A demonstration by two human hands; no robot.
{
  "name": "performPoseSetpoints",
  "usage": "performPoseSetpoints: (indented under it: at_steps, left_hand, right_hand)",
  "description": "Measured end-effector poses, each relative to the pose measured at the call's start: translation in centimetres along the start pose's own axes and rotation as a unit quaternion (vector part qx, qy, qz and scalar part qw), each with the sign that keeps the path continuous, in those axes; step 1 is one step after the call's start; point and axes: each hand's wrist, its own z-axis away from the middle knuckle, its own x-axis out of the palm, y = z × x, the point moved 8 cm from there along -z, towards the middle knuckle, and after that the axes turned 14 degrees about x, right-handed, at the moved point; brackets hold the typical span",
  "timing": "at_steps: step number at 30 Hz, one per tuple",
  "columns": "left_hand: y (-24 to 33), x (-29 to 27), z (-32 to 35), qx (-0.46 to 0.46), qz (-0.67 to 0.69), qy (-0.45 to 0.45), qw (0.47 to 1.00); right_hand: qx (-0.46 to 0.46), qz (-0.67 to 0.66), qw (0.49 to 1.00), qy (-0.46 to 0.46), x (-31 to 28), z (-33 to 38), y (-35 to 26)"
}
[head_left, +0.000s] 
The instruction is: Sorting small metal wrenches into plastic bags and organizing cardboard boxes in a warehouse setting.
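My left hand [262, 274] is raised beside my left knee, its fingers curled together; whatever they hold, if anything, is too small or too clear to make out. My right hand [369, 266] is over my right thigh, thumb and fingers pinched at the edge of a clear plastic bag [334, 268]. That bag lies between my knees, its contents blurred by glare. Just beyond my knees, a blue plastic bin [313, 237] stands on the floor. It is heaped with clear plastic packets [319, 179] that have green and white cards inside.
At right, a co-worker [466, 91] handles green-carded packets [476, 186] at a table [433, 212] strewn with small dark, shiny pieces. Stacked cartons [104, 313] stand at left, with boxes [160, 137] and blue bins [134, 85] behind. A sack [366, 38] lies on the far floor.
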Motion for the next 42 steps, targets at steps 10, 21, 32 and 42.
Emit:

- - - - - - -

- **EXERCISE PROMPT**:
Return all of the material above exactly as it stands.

- **ANSWER TO THIS TASK**:
A demonstration by two human hands; no robot.
{
  "name": "performPoseSetpoints",
  "usage": "performPoseSetpoints: (indented under it: at_steps, left_hand, right_hand)",
  "description": "Measured end-effector poses, each relative to the pose measured at the call's start: translation in centimetres along the start pose's own axes and rotation as a unit quaternion (vector part qx, qy, qz and scalar part qw), each with the sign that keeps the path continuous, in those axes; step 1 is one step after the call's start; point and axes: each hand's wrist, its own z-axis away from the middle knuckle, its own x-axis out of the palm, y = z × x, the point moved 8 cm from there along -z, towards the middle knuckle, and after that the axes turned 14 degrees about x, right-handed, at the moved point; brackets hold the typical span",
  "timing": "at_steps: step number at 30 Hz, one per tuple",
  "columns": "left_hand: y (-24 to 33), x (-29 to 27), z (-32 to 35), qx (-0.46 to 0.46), qz (-0.67 to 0.69), qy (-0.45 to 0.45), qw (0.47 to 1.00); right_hand: qx (-0.46 to 0.46), qz (-0.67 to 0.66), qw (0.49 to 1.00), qy (-0.46 to 0.46), x (-31 to 28), z (-33 to 38), y (-35 to 26)"
}
[head_left, +0.000s] 
The instruction is: Sorting small metal wrenches into plastic bags and organizing cardboard boxes in a warehouse setting.
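My left hand [262, 274] is raised beside my left knee, its fingers curled together; whatever they hold, if anything, is too small or too clear to make out. My right hand [369, 266] is over my right thigh, thumb and fingers pinched at the edge of a clear plastic bag [334, 268]. That bag lies between my knees, its contents blurred by glare. Just beyond my knees, a blue plastic bin [313, 237] stands on the floor. It is heaped with clear plastic packets [319, 179] that have green and white cards inside.
At right, a co-worker [466, 91] handles green-carded packets [476, 186] at a table [433, 212] strewn with small dark, shiny pieces. Stacked cartons [104, 313] stand at left, with boxes [160, 137] and blue bins [134, 85] behind. A sack [366, 38] lies on the far floor.
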Motion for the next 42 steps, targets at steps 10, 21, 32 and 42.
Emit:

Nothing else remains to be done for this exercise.